Читая прозу Сенеки, легко заметить один его излюбленный литературный прием: использование исторических примеров, иллюстрирующих излагаемую им в том или ином случае мысль, а местами даже злоупотребление ими: он никогда не удовлетворяется одним или даже двумя примерами; так, трактат "О гневе" переполнен рассказами о жестокости царей, тираннов и просто злодеев, сочинение "О благодеяниях" — анекдотами о благодарных и неблагодарных друзьях, слугах и владыках. Даже в "Утешительном послании к Гельвии" он старается успокоить свою мать ссылкой на колонистов, населявших Корсику (гл. 8), примером Марцелла, храбро переносившего свое изгнание из Рима (гл. 9) и даже воспоминаниями о Менении Агриппе, Регуле и Сципионе, лишившихся своих богатств (гл. 12). Местами Сенека пытается оживить свои рассуждения и поучения каким-нибудь более легким шутливым рассказом; но это ему удается плохо — юмором он не обладает ни в какой степени и эта черта отличает его от Цицерона, может быть, еще сильнее, чем его стиль.

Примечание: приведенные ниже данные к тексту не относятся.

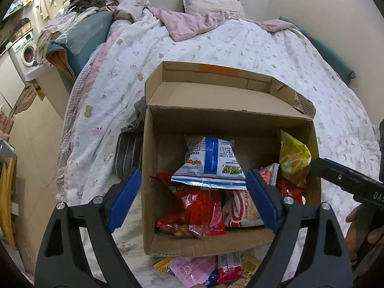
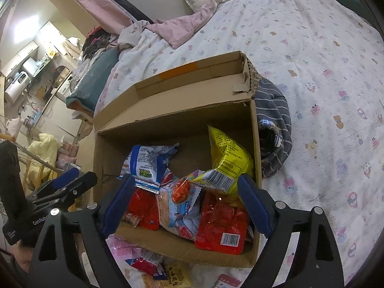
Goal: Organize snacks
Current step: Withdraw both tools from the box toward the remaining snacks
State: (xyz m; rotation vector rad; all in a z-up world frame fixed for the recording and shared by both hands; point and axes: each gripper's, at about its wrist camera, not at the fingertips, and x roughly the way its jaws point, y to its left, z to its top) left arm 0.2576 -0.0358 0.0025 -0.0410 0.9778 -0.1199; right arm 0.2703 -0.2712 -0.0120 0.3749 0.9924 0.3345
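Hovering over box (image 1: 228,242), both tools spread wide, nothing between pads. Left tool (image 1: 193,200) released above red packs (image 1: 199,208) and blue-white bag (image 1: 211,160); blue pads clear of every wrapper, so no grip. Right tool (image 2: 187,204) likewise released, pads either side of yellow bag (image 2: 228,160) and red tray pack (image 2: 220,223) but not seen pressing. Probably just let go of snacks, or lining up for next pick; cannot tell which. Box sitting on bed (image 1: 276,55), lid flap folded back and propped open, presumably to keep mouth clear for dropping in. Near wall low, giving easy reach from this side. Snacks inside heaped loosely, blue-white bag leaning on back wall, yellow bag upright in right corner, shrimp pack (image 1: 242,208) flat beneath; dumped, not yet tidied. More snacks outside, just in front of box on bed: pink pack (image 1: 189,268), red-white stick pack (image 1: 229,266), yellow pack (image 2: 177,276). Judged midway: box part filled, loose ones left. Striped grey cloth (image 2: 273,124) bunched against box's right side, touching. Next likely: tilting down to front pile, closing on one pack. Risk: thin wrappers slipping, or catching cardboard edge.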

Наибольшей известностью из всех произведений Сенеки пользуются его "Письма к Луцилию". Эта известность, конечно, в достаточной мере, заслужена: в этих письмах кое-где говорит не ритор и не моралист, а живой человек; порой он жалуется на свое слабое здоровье (письмо 54), просит Луцилия "в честь его взобраться на Этну" и прислать ему ее геологическое описание, а также описать "Сциллу и Харибду", т. е. пролив между Сицилией и Италией (письмо 59); однако он всегда слишком скоро переходит на общеморальные темы, не останавливаясь на бытовых подробностях и не говоря о своих личных переживаниях; так, известие о страшном пожаре, уничтожившем Лугдун (Лион), дает ему повод к длинному рассуждению о необходимости примиряться с велениями судьбы.

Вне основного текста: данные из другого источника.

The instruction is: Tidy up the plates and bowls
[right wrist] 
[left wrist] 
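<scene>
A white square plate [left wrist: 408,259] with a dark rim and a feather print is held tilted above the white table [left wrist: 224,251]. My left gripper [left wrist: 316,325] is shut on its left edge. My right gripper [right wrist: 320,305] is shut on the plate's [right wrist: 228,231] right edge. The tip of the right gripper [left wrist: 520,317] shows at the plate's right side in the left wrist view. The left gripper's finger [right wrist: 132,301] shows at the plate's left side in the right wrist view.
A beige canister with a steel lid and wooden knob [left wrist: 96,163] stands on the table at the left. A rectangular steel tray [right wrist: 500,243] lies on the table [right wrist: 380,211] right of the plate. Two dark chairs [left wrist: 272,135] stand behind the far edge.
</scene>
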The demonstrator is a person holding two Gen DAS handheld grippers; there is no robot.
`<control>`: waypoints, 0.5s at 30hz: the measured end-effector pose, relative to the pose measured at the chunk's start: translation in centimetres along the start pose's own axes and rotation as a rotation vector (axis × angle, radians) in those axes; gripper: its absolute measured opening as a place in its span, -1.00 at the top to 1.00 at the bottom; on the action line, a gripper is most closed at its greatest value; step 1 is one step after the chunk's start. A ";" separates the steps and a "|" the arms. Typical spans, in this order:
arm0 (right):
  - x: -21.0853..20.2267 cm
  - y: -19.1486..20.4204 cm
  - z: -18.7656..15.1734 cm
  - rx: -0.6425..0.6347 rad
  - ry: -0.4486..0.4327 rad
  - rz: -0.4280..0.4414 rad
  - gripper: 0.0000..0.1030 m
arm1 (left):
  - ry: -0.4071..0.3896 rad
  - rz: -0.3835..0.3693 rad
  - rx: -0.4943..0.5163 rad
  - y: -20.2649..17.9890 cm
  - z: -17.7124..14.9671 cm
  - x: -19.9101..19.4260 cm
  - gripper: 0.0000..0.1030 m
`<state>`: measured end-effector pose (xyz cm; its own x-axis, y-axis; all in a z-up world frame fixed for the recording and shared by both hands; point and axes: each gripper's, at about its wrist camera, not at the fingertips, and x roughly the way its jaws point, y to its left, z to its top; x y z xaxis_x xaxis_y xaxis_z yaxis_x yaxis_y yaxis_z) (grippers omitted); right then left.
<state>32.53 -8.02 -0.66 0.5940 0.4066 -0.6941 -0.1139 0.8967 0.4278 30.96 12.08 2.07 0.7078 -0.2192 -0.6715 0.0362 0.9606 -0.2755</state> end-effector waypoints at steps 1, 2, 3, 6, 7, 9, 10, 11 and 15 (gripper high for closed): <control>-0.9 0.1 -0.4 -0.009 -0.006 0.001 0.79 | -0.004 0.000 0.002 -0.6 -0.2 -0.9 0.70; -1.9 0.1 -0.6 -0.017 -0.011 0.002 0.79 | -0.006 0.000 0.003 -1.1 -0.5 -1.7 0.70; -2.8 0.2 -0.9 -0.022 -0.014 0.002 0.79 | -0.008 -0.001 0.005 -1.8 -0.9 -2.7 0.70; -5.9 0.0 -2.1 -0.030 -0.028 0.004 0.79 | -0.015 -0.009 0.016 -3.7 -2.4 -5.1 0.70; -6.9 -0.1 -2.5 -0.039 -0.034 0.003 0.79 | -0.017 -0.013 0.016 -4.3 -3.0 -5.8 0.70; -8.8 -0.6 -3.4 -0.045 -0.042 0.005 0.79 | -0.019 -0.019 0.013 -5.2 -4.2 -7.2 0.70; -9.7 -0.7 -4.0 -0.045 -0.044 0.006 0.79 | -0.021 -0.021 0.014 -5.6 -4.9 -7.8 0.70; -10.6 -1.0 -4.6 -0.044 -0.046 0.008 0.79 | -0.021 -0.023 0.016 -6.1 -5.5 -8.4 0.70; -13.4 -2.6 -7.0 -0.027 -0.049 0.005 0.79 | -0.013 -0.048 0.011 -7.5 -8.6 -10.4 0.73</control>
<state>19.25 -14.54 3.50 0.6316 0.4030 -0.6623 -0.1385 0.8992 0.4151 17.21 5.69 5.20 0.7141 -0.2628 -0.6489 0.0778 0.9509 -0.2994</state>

В заключение следует привести ту исчерпывающую, беспристрастную и вполне справедливую характеристику Сенеки, которую ему дает Квинтилиан:
"Я особо выделяю Сенеку как владеющего всеми видами ораторского искусства, и делаю это потому, что широко распространено ложное мнение обо мне, будто я жестоко осуждаю его и ненавижу. Произошло это потому, что я действительно постарался вернуть красноречие от испорченной, рубленой манеры к более строгим формам. В ту пору только он один был в руках у молодежи; я вовсе не хотел изгнать его окончательно, но не допускал, чтобы его предпочитали более совершенным образцам... Ведь его больше восхваляли, чем подражали ему, и настолько же отставали от него, насколько он был ниже своих предшественников. Ведь было бы даже желательным стать равными ему или хотя бы к нему приблизиться; но в нем нравились как раз его недостатки, и каждый прилагал усилия к тому, чтобы выдумывать всякую всячину; и похваляясь, что он-де говорит так же как Сенека, он тем самым клеветал на Сенеку. А между тем у Сенеки было и множество достоинств — широкий и многосторонний ум, величайшее усердие, огромные знания, — правда, те, кому он поручал собирать для себя разные сведения, часто обманывали его. Он занимался почти всеми областями науки: от него остались и речи, и поэмы, и письма, и диалоги. В философии он был не очень силен, но умел изумительно бичевать пороки. У него много прекрасных изречений, многое следует прочесть для улучшения своих нравов: но манера его речи изобилует недостатками и они тем более опасны, что в высшей степени привлекательны...
Многое в нем, как я уже сказал, следует одобрить, многим даже можно восторгаться, но следует тщательно производить отбор; жаль, что он не сделал этого сам! Он был достоин уважения, но он желал лучшего, чем то, что ему удалось сделать"[27] ("О воспитании оратора", Χ, I, 125-131).